## EXERCISE OBJECTIVE
Wherever a line of the data contains "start", copy that line.
• • •
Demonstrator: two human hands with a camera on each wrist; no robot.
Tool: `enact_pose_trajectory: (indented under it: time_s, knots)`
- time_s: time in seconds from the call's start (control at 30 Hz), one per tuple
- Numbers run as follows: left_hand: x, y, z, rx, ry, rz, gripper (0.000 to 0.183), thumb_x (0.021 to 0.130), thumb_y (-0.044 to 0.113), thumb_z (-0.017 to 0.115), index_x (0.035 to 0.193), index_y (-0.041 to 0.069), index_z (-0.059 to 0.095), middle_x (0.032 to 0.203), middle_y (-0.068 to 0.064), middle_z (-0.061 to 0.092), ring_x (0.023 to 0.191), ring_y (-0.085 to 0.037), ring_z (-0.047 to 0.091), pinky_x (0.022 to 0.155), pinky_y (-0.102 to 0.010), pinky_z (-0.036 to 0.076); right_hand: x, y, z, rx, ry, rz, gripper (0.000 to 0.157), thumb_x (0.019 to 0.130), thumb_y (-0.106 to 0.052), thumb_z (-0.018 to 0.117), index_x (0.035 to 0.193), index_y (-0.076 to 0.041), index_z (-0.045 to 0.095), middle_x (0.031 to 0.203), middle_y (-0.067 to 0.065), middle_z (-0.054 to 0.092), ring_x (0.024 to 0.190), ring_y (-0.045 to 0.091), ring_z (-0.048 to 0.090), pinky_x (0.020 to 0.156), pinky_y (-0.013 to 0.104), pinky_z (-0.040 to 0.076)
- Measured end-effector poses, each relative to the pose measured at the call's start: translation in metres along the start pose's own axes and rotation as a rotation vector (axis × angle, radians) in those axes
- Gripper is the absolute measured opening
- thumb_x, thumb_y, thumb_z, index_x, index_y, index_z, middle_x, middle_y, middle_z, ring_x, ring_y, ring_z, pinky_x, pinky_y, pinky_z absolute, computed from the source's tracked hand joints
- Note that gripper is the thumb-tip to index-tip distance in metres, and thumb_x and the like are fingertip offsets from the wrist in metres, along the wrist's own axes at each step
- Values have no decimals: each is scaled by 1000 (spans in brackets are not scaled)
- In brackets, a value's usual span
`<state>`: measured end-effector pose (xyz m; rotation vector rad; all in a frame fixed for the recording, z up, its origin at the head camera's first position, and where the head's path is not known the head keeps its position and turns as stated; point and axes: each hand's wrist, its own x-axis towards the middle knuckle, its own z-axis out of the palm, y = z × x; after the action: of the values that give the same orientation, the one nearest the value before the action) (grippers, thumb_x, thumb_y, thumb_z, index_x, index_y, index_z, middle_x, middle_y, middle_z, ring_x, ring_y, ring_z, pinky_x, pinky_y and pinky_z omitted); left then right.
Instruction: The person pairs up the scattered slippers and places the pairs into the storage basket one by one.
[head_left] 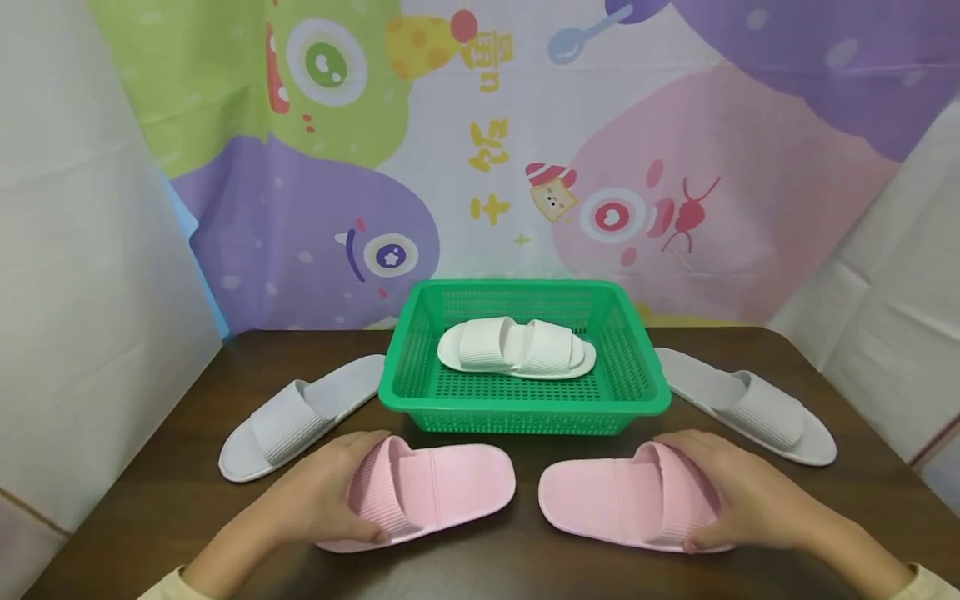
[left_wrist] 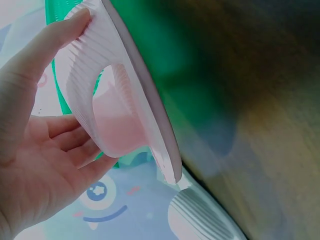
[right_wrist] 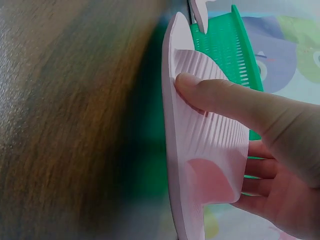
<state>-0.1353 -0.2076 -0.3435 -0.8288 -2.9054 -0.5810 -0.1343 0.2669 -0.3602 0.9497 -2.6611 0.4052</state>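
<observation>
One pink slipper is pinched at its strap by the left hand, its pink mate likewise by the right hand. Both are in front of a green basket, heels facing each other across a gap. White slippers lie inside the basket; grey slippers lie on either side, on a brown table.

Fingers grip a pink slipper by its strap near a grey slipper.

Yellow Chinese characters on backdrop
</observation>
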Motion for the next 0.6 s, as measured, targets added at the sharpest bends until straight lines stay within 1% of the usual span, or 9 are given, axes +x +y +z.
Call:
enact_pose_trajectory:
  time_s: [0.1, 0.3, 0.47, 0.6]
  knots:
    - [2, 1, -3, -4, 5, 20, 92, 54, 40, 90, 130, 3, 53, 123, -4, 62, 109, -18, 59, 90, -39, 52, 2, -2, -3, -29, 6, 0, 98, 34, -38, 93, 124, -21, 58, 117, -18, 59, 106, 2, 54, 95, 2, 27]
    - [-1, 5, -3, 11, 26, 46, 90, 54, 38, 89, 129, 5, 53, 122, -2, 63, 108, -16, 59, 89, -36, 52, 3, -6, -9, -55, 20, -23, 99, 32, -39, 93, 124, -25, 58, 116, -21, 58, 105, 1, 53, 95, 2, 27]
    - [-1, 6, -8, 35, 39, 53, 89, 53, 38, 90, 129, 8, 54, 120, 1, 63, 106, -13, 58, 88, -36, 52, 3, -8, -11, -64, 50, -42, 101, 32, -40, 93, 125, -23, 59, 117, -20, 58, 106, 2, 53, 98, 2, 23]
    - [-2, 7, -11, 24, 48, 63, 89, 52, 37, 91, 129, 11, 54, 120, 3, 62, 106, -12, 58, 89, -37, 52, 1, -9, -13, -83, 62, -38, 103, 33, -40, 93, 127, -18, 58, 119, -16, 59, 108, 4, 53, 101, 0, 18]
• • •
## EXERCISE OUTPUT
- time_s: time in seconds from the call's start (control at 30 Hz), one per tuple
- Measured end-effector poses, each relative to the pose measured at the call's start: translation in metres along the start pose's own axes and rotation as a rotation vector (axis × angle, radians) in those axes

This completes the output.